Plotting the energies and momenta of the ejected electrons tells researchers how they were behaving when they were inside the material. In metals, for instance, electrons freely flow around and between atoms. In insulators, they stick close to their home atoms. And in superconductors, electrons leave their usual positions and pair up to conduct electricity with zero resistance and 100 percent efficiency; the missing electrons leave a characteristic gap in the researchers’ plots.
But in the mid-1990s, scientists discovered another, puzzling gap in their plots of copper oxide superconductors. This “pseudogap” looked like the one left by superconducting electrons, but it showed up at temperatures too warm for superconductivity to occur. Was it a lead-in to superconducting behavior? A rival state that held superconductivity at bay? Where did it come from? No one knew.
“It’s a complex, intimate relationship. These two phenomena likely share the same roots but are ultimately antagonistic,” said Zhi-Xun Shen, a professor at SLAC and Stanford and senior author of the study. “When the pseudogap is winning, superconductivity is losing ground.”
Evidence of Competition
Shen and his colleagues have been using ARPES to investigate the pseudogap ever since it showed up, refining their techniques over the years to pry more information out of the flying electrons.
In this latest study, Hashimoto was able to find out exactly what was happening at the moment the material transitioned into a superconducting state. He did this by measuring not only the energies and momenta of the electrons, but the number of electrons coming out of the material with particular energies over a wide range of temperatures, and after the electronic properties of the material had been altered in various ways.
He discovered clear, strong evidence that at this crucial transition temperature, the pseudogap and superconductivity are competing for electrons. Theoretical calculations by members of the team were able to reproduce this complex relationship.

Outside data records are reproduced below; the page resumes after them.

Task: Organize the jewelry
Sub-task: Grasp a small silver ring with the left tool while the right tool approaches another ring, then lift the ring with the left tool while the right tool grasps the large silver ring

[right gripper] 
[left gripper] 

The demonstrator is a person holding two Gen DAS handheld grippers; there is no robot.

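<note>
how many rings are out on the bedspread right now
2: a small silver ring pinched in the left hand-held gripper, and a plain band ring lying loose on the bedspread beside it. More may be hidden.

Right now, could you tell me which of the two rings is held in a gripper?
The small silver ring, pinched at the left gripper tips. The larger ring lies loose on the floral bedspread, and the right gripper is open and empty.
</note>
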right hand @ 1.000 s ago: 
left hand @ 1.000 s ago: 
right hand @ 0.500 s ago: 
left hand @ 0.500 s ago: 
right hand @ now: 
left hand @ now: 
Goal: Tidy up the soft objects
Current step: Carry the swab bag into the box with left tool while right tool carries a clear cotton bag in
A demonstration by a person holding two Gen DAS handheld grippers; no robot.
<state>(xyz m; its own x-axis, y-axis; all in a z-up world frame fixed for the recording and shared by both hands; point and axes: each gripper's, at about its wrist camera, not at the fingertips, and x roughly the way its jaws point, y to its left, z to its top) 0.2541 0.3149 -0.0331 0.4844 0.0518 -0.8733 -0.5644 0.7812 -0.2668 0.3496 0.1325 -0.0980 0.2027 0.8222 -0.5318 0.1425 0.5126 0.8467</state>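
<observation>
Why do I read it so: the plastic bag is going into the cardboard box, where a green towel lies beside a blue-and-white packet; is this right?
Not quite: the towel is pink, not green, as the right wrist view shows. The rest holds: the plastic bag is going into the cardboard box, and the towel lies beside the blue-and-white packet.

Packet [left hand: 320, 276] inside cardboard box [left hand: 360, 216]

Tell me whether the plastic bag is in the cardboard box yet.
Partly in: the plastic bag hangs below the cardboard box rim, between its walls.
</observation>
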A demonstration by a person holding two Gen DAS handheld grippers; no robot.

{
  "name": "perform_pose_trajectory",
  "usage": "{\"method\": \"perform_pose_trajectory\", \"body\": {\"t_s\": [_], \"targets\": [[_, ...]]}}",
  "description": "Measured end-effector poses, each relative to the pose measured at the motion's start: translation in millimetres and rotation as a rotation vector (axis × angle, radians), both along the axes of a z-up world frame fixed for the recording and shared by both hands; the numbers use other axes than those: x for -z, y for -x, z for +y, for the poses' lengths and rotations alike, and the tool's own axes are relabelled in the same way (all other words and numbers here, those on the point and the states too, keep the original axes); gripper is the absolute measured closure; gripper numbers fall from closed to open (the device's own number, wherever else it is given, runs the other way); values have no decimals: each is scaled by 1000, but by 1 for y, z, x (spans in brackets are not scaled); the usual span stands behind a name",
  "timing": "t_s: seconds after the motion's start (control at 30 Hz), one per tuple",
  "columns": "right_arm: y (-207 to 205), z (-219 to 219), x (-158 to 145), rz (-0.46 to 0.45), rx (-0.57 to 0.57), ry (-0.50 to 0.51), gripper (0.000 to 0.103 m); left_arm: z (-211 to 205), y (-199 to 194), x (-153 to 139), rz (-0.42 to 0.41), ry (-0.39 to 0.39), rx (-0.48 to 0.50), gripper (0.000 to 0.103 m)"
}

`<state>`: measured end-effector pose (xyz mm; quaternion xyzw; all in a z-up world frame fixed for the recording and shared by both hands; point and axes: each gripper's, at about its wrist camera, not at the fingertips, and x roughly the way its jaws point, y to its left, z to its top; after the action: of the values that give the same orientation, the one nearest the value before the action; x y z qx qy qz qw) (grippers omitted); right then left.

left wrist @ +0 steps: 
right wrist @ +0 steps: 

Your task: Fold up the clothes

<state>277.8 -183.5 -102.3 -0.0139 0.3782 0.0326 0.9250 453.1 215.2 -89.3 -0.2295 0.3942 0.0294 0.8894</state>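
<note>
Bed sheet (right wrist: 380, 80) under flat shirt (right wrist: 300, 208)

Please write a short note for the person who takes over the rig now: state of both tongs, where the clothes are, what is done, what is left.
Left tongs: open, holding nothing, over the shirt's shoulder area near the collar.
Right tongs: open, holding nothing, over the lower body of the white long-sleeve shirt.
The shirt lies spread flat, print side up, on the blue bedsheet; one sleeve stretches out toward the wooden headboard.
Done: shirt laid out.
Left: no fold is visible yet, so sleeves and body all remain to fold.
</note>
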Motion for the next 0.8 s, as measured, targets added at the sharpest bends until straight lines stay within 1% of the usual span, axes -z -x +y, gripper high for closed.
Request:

“The pseudogap tends to eat away the electrons that want to go into the superconducting state,” explained Thomas Devereaux, a professor at Stanford and SLAC and co-author of the study. “The electrons are busy doing the dance of the pseudogap, and superconductivity is trying to cut in, but the electrons are not letting that happen. Then, as the material goes into the superconducting state, the pseudogap gives up and spits the electrons back out. That’s really the strongest evidence we have that this competition is occurring.”
Scientists still don’t know what causes the pseudogap, Devereaux said: “This remains one of the most important questions in the field, because it’s clearly preventing superconductors from working at even higher temperatures, and we don’t know why.”
But the results pave new directions for further research, the scientists said.
“Now we can model the competition between the pseudogap and superconductivity from the theoretical side, which was not possible before,” Hashimoto said. “We can use simulations to reproduce the kinds of features we have seen, and change the variables within those simulations to try to pin down what the pseudogap is.”
He added, “Competition may be only one aspect of the relationship between the two states. There may be more profound questions – for example, whether the pseudogap is necessary for superconductivity to occur.”